→ Problem to work on: Retype each entry verbatim. Do not include the images.

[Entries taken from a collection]
*****

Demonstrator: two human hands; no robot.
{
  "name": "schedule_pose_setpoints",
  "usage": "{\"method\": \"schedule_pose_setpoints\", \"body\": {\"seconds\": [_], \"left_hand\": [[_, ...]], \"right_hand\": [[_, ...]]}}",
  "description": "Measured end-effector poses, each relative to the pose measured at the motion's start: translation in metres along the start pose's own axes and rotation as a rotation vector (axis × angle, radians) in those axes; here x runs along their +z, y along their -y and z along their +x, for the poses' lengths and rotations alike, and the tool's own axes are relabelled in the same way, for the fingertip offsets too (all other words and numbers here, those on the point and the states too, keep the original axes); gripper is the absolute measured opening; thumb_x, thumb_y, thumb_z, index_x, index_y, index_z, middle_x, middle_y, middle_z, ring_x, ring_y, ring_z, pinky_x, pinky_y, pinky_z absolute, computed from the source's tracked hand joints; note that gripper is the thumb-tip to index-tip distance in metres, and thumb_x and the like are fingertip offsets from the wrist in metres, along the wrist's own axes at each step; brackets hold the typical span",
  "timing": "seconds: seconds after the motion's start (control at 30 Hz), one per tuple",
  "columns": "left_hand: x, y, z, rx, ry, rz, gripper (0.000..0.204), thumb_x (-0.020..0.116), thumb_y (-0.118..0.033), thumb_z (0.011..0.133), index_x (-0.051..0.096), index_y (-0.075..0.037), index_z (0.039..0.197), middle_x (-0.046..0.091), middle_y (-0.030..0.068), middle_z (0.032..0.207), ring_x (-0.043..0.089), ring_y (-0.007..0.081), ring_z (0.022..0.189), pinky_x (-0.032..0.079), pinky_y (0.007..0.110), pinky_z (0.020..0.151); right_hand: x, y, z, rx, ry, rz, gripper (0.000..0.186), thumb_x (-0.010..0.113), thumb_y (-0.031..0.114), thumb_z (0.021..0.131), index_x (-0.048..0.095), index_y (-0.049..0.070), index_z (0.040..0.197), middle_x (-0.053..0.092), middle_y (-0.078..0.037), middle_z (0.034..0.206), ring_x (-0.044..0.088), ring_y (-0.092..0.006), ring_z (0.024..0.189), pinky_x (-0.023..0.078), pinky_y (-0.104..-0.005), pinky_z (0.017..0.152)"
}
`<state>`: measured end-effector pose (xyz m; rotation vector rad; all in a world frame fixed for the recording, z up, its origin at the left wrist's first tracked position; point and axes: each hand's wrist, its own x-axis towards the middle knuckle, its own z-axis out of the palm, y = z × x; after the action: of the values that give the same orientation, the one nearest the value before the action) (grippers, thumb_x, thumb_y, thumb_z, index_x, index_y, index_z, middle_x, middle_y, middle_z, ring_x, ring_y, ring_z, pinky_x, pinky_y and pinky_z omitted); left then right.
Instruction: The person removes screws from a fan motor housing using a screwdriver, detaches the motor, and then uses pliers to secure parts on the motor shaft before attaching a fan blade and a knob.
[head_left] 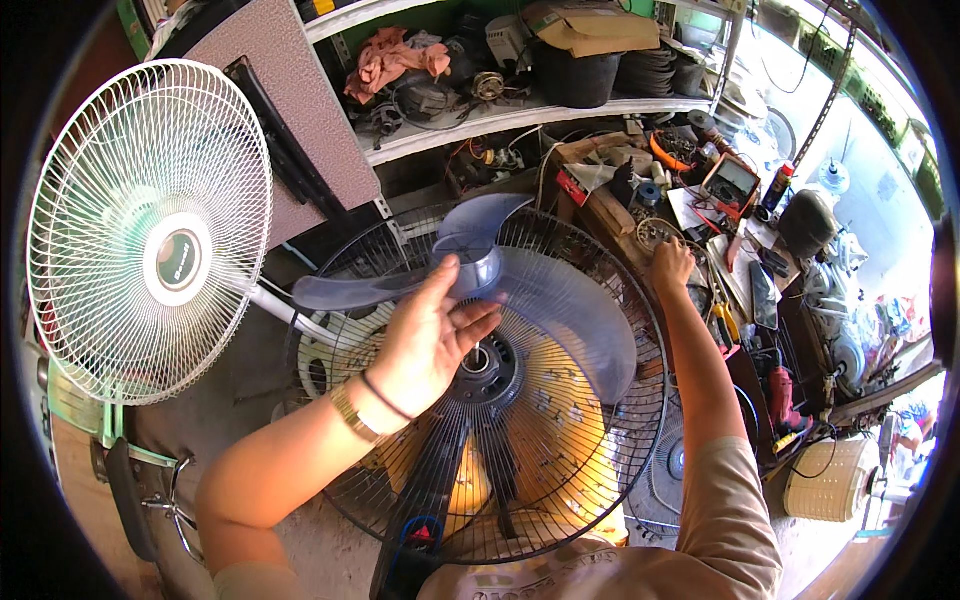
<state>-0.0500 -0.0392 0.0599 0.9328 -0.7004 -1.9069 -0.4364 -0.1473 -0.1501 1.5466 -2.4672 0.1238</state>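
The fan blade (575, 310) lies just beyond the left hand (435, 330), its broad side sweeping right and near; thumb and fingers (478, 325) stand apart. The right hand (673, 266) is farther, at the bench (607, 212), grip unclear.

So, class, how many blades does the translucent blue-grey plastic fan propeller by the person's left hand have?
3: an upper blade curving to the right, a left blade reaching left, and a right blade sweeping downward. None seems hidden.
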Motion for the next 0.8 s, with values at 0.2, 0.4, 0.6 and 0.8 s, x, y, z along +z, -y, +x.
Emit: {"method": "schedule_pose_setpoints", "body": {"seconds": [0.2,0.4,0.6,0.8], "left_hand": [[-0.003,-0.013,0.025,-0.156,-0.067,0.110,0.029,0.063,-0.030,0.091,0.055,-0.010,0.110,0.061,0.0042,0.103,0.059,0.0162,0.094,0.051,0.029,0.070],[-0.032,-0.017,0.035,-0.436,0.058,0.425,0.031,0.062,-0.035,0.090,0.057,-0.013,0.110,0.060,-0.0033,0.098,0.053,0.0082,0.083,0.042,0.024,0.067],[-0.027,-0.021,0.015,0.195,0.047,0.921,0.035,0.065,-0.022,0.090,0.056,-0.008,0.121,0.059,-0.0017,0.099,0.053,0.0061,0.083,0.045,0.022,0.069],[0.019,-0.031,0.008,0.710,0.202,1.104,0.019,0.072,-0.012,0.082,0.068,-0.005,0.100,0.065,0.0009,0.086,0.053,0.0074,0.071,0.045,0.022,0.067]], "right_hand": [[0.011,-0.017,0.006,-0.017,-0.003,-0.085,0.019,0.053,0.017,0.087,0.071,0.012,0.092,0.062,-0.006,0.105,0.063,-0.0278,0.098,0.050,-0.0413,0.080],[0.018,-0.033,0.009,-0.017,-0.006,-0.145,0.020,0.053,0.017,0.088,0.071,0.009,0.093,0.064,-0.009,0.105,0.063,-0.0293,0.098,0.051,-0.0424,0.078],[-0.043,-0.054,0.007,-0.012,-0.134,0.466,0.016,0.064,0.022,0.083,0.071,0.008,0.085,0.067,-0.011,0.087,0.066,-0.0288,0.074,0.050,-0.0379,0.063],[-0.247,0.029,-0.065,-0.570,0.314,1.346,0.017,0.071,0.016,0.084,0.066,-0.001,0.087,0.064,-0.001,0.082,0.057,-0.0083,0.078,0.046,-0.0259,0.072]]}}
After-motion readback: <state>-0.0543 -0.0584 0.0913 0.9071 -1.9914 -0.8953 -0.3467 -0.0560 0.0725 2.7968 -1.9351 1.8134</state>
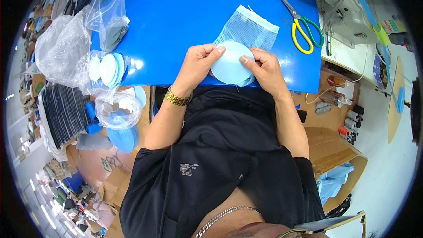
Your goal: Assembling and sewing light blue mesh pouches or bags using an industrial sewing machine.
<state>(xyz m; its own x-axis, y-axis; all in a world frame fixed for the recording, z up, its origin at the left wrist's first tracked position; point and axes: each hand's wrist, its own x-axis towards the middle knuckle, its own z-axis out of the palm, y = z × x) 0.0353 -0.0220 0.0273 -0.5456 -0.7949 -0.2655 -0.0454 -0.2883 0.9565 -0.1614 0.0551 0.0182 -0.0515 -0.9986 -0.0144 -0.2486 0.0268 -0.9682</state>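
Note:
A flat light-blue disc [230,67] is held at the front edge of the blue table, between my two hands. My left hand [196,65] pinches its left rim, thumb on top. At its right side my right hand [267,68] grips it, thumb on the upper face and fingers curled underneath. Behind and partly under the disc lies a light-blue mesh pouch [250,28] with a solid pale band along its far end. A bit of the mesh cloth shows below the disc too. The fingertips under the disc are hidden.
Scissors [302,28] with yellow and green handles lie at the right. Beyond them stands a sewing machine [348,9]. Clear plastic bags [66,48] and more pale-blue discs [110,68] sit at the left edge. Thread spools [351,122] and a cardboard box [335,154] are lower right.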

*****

→ Problem solution:
Demonstrator: two human hands; no robot.
{
  "name": "schedule_pose_setpoints",
  "usage": "{\"method\": \"schedule_pose_setpoints\", \"body\": {\"seconds\": [_], \"left_hand\": [[_, ...]], \"right_hand\": [[_, ...]]}}",
  "description": "Measured end-effector poses, each relative to the pose measured at the motion's start: translation in metres along the start pose's own axes and rotation as a rotation vector (axis × angle, radians) in those axes; here x runs along their +z, y along their -y and z along their +x, for the poses' lengths and rotations alike, and the tool's own axes are relabelled in the same way, for the fingertip offsets too (all other words and numbers here, those on the point and the states too, keep the original axes); gripper is the absolute measured opening; thumb_x, thumb_y, thumb_z, index_x, index_y, index_z, middle_x, middle_y, middle_z, ring_x, ring_y, ring_z, pinky_x, pinky_y, pinky_z absolute, computed from the source's tracked hand joints; note that gripper is the thumb-tip to index-tip distance in metres, and thumb_x and the like are fingertip offsets from the wrist in metres, along the wrist's own axes at each step; brackets hold the typical span",
  "timing": "seconds: seconds after the motion's start (control at 30 Hz), one per tuple",
  "columns": "left_hand: x, y, z, rx, ry, rz, gripper (0.000..0.204), thumb_x (-0.020..0.116), thumb_y (-0.118..0.033), thumb_z (0.011..0.133), index_x (-0.051..0.096), index_y (-0.075..0.037), index_z (0.039..0.197), middle_x (-0.046..0.091), middle_y (-0.030..0.068), middle_z (0.032..0.207), ring_x (-0.043..0.089), ring_y (-0.007..0.081), ring_z (0.022..0.189), pinky_x (-0.032..0.079), pinky_y (0.007..0.110), pinky_z (0.020..0.151); right_hand: x, y, z, rx, ry, rz, gripper (0.000..0.186), thumb_x (-0.010..0.113), thumb_y (-0.031..0.114), thumb_z (0.021..0.131), index_x (-0.048..0.095), index_y (-0.049..0.070), index_z (0.040..0.197), middle_x (-0.053..0.092), middle_y (-0.078..0.037), middle_z (0.034..0.206), ring_x (-0.044..0.088), ring_y (-0.092..0.006), ring_z (0.024..0.189), pinky_x (-0.023..0.078), pinky_y (-0.104..-0.005), pinky_z (0.017..0.152)"
}
`<state>`: measured end-effector pose (xyz m; rotation vector rad; all in a world frame fixed for the recording, z up, its origin at the left wrist's first tracked position; point and axes: each hand's wrist, its own x-axis towards the middle knuckle, its own z-axis out of the palm, y = z × x; after the action: of the values that give the same orientation, the one nearest the value before the action) (grippers, thumb_x, thumb_y, thumb_z, index_x, index_y, index_z, middle_x, middle_y, middle_z, ring_x, ring_y, ring_z, pinky_x, pinky_y and pinky_z omitted); left then right.
Instruction: The person removes screws from a fan motor housing using a screwdriver, detaches the motor, and then uses pliers to secure parts on the motor shaft before attaching a fan blade and a knob.
[head_left] 
<state>-0.0500 -0.0392 0.0599 0.9328 -0.7004 -1.9069 -0.4364 -0.1473 -0.1501 1.5466 -2.4672 0.1238</state>
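The fan blade (575, 310) lies just beyond the left hand (435, 330), its broad side sweeping right and near; thumb and fingers (478, 325) stand apart. The right hand (673, 266) is farther, at the bench (607, 212), grip unclear.

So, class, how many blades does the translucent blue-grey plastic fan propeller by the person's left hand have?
3: an upper blade curving to the right, a left blade reaching left, and a right blade sweeping downward. None seems hidden.
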Motion for the next 0.8 s, with values at 0.2, 0.4, 0.6 and 0.8 s, x, y, z along +z, -y, +x.
Emit: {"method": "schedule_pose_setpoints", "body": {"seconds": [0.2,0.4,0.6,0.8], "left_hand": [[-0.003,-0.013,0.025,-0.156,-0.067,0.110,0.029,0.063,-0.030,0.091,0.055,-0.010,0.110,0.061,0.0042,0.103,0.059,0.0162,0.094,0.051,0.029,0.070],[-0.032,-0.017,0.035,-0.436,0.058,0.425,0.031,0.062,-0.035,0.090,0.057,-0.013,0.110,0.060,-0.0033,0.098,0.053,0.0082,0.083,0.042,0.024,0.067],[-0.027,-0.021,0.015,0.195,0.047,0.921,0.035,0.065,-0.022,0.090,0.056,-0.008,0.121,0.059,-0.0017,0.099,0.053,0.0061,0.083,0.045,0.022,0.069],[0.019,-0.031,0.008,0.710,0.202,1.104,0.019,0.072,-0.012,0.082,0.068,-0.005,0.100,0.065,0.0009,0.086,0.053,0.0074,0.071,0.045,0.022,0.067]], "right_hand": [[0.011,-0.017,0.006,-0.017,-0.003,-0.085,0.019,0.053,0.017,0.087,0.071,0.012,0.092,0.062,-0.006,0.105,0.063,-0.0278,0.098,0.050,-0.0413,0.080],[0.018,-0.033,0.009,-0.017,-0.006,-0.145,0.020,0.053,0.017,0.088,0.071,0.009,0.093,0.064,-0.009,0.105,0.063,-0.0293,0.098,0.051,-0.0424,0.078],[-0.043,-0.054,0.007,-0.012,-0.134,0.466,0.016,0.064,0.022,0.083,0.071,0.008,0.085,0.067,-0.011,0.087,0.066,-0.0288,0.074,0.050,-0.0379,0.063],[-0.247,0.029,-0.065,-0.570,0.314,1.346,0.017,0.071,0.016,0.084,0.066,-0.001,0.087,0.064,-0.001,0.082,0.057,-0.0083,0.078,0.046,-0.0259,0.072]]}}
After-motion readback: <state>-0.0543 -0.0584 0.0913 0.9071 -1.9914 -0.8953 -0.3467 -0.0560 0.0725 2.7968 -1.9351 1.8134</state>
Your goal: Assembling and sewing light blue mesh pouches or bags using an industrial sewing machine.
<state>(xyz m; its own x-axis, y-axis; all in a world frame fixed for the recording, z up, its origin at the left wrist's first tracked position; point and axes: each hand's wrist, its own x-axis towards the middle knuckle, its own z-axis out of the palm, y = z × x) 0.0353 -0.0220 0.0273 -0.5456 -0.7949 -0.2655 -0.0454 -0.2883 0.9565 -0.1614 0.0551 0.0182 -0.0515 -0.9986 -0.0144 -0.2486 0.0268 -0.9682</state>
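Note:
A flat light-blue disc [230,67] is held at the front edge of the blue table, between my two hands. My left hand [196,65] pinches its left rim, thumb on top. At its right side my right hand [267,68] grips it, thumb on the upper face and fingers curled underneath. Behind and partly under the disc lies a light-blue mesh pouch [250,28] with a solid pale band along its far end. A bit of the mesh cloth shows below the disc too. The fingertips under the disc are hidden.
Scissors [302,28] with yellow and green handles lie at the right. Beyond them stands a sewing machine [348,9]. Clear plastic bags [66,48] and more pale-blue discs [110,68] sit at the left edge. Thread spools [351,122] and a cardboard box [335,154] are lower right.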

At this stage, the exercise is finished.